I commend the Senator from Alaska for focusing on job issues. I agree with her that an energy policy must accomplish two things. It must set a policy for us to get off our dependence on foreign oil and again for America to have an advantage in job creation as we move on a 21st century energy policy. But this bill does nothing to help us diversify in the short term on natural gas that is available to us in Canada and Alaska. It does very little to help us in the future with the hydrogen fuel economy which, it is estimated, could create 750,000 jobs over the next 10 years. That is not just the kind of activity that would make us a leader in the United States; it is the kind of activity that would make us a global leader in the energy system of the future.

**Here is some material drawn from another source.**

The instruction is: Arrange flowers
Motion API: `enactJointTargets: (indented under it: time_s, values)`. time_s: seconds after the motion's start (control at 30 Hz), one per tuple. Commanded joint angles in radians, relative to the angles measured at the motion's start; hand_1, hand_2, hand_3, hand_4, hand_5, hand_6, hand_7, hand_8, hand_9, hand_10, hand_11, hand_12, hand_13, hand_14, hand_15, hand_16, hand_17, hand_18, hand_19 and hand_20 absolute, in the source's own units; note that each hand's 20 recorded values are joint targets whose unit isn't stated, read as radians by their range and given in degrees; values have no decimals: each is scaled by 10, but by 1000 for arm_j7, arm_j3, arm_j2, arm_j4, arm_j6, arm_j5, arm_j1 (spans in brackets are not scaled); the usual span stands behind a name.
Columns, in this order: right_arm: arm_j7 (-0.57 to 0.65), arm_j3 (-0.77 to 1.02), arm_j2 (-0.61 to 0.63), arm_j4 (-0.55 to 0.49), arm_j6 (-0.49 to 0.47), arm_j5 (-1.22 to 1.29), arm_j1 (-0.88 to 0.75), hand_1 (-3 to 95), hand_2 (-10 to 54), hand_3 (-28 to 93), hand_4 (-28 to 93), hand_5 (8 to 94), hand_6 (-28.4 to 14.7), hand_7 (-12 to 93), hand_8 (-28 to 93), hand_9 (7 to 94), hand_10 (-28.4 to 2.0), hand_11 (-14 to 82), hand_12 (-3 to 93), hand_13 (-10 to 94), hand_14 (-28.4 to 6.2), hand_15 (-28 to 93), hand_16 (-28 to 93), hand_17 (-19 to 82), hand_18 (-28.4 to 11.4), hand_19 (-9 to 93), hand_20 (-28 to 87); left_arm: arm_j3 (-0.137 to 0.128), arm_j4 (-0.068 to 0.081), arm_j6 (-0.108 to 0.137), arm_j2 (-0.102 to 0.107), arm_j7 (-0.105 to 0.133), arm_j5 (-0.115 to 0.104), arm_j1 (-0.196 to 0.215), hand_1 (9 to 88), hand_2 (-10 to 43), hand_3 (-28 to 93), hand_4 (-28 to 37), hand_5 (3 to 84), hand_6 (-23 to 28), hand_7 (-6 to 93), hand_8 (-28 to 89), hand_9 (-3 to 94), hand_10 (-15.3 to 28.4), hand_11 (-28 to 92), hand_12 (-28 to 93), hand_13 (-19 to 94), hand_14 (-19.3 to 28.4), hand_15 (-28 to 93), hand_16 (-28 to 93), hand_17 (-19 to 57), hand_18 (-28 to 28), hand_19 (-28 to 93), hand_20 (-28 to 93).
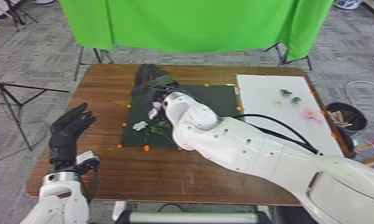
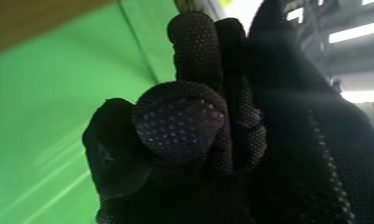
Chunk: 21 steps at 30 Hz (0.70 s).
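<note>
Flowers [image 1: 141,125] lie on the dark mat [image 1: 198,131], left part of it, in the head view; small white blooms, with a green leafy bit [image 1: 160,129] just beside them; right hand [image 1: 150,76] is over the mat's far left corner, beyond the flowers, its white arm crossing the table from the near right; can't tell from here whether that hand is open or closed on anything. Left hand [image 1: 69,129] is over the table's left side, well apart from the flowers; fingers straight, slightly apart, nothing in them. Brown wooden table [image 1: 103,172] under it all; orange spots [image 1: 147,148] along the mat's edges; white board [image 1: 274,132] to the right of the mat, with small dark bits [image 1: 295,100] and a pink patch [image 1: 310,116] on it; black bin [image 1: 346,118] stands beside the table's right edge; green cloth [image 1: 201,25] hangs beyond the far edge.

Right wrist view: right hand [image 2: 228,175] up close, black dotted glove; grip state and contact with any flower can't be told here either; green cloth behind it, bright lights farther off.
</note>
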Motion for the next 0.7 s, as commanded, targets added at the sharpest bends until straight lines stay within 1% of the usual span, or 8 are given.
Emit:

I will take a few minutes to talk about where we are with the Energy bill and where we have been because yesterday I spent quite a bit of time talking about the overall aspects of the bill. Something of great concern to me, being a member of the Energy and Natural Resources Committee, I wanted to make sure, given the fact this bill has been drafted mostly in secret, starting with the Vice President's energy task force. That left many Americans out of the process of understanding what the administration's energy proposal would be, which led to a conference report that was done in secret by the Republican Party. Yesterday I needed to spend my time talking about the various aspects of this bill in a comprehensive way that would give my colleagues a perspective of someone from the Energy and Natural Resources Committee who has dealt with some of the challenges and problems.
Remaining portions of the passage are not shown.